Starting with the first line, output the data exactly through to the end.

***** Given information *****

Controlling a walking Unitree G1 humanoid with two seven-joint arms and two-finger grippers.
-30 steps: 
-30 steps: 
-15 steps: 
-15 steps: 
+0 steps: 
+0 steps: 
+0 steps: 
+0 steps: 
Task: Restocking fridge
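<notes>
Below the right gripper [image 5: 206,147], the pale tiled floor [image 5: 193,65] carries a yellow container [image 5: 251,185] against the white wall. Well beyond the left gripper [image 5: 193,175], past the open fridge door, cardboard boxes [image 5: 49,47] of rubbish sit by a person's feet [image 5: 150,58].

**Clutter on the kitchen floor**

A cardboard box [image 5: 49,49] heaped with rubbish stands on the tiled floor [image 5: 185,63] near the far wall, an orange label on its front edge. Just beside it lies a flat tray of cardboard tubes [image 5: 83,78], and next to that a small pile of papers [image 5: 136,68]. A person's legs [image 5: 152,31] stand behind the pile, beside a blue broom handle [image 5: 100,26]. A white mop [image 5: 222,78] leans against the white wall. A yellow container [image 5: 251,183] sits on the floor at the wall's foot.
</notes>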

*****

Result of this task:
Controlling a walking Unitree G1 humanoid with two seven-joint arms and two-finger grippers.
-30 steps: 
-30 steps: 
-15 steps: 
-15 steps: 
+0 steps: 
+0 steps: 
+0 steps: 
+0 steps: 
Task: Restocking fridge
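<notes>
Below the right gripper [image 5: 206,147], the pale tiled floor [image 5: 193,65] carries a yellow container [image 5: 251,185] against the white wall. Well beyond the left gripper [image 5: 193,175], past the open fridge door, cardboard boxes [image 5: 49,47] of rubbish sit by a person's feet [image 5: 150,58].

**Clutter on the kitchen floor**

A cardboard box [image 5: 49,49] heaped with rubbish stands on the tiled floor [image 5: 185,63] near the far wall, an orange label on its front edge. Just beside it lies a flat tray of cardboard tubes [image 5: 83,78], and next to that a small pile of papers [image 5: 136,68]. A person's legs [image 5: 152,31] stand behind the pile, beside a blue broom handle [image 5: 100,26]. A white mop [image 5: 222,78] leans against the white wall. A yellow container [image 5: 251,183] sits on the floor at the wall's foot.
</notes>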

What has been written completes the answer.